# DIRECTIONS
Determine the number of lines below that contain the string "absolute", and state only that number.

START SUPPLIED MATERIAL

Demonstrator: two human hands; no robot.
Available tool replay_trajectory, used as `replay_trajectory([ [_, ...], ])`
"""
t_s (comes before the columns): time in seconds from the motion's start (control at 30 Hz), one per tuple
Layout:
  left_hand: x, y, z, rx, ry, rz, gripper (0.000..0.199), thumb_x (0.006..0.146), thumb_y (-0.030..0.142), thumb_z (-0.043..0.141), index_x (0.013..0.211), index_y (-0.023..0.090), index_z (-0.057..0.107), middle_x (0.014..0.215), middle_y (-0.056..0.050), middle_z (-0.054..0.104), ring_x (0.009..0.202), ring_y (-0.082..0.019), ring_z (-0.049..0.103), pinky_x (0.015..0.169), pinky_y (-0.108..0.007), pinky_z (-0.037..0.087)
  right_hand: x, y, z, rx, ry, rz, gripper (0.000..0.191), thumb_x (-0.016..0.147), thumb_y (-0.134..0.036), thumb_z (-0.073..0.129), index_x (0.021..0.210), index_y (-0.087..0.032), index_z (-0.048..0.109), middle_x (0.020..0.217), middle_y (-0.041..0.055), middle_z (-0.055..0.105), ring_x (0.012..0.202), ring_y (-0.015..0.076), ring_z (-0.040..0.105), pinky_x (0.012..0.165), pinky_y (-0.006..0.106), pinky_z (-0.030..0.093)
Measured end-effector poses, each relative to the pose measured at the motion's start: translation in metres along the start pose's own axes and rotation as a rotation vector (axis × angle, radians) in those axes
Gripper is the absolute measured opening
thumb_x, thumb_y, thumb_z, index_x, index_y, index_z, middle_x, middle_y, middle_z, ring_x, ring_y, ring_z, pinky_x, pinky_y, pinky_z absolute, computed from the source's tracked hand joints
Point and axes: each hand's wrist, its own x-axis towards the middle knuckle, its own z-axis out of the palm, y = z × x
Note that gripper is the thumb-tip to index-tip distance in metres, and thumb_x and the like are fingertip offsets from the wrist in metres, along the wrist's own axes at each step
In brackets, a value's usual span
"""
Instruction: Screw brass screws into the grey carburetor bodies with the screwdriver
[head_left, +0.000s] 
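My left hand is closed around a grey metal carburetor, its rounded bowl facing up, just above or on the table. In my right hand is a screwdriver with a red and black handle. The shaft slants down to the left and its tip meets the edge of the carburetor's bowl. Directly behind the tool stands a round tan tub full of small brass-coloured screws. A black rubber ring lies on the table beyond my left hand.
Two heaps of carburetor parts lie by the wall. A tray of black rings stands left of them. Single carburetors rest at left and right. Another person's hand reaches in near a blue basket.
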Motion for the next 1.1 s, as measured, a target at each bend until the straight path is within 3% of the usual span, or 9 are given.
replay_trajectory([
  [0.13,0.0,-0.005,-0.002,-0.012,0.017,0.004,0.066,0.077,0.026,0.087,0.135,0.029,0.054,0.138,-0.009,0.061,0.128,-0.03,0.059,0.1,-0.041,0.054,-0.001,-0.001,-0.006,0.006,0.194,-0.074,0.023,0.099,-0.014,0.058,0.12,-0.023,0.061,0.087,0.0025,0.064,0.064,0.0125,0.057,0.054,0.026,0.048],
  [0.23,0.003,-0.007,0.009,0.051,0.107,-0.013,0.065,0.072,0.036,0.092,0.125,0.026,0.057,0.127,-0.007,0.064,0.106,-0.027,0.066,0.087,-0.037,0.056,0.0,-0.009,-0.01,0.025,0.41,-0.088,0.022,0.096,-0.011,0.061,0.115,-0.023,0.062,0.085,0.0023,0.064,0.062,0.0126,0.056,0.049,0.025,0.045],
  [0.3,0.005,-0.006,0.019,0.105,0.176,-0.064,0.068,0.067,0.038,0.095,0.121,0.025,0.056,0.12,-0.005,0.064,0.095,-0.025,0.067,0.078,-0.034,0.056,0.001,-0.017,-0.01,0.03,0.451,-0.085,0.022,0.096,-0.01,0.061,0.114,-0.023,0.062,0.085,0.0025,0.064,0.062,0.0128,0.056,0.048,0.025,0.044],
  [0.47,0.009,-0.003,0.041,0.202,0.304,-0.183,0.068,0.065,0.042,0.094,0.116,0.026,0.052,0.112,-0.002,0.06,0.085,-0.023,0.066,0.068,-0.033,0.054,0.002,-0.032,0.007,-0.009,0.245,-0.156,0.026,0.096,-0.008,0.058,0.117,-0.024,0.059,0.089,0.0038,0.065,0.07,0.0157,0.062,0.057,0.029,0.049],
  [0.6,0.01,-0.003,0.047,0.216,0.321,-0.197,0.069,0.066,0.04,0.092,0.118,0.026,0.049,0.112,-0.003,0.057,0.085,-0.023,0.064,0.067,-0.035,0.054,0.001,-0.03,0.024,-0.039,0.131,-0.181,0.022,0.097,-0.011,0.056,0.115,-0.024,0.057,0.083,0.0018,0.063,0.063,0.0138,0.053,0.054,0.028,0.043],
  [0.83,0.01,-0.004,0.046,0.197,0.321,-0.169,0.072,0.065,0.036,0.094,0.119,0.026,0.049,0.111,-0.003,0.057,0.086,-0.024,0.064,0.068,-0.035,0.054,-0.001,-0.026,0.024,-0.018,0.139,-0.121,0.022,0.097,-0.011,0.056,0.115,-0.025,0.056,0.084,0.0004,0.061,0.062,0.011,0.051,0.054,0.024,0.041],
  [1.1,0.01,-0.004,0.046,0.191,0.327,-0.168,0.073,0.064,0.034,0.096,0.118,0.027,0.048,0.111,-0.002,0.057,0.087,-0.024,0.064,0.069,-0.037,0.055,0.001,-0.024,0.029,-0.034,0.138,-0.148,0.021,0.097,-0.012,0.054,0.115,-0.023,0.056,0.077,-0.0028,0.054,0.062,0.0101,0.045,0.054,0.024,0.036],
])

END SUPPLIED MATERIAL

# RESPONSE BOX
2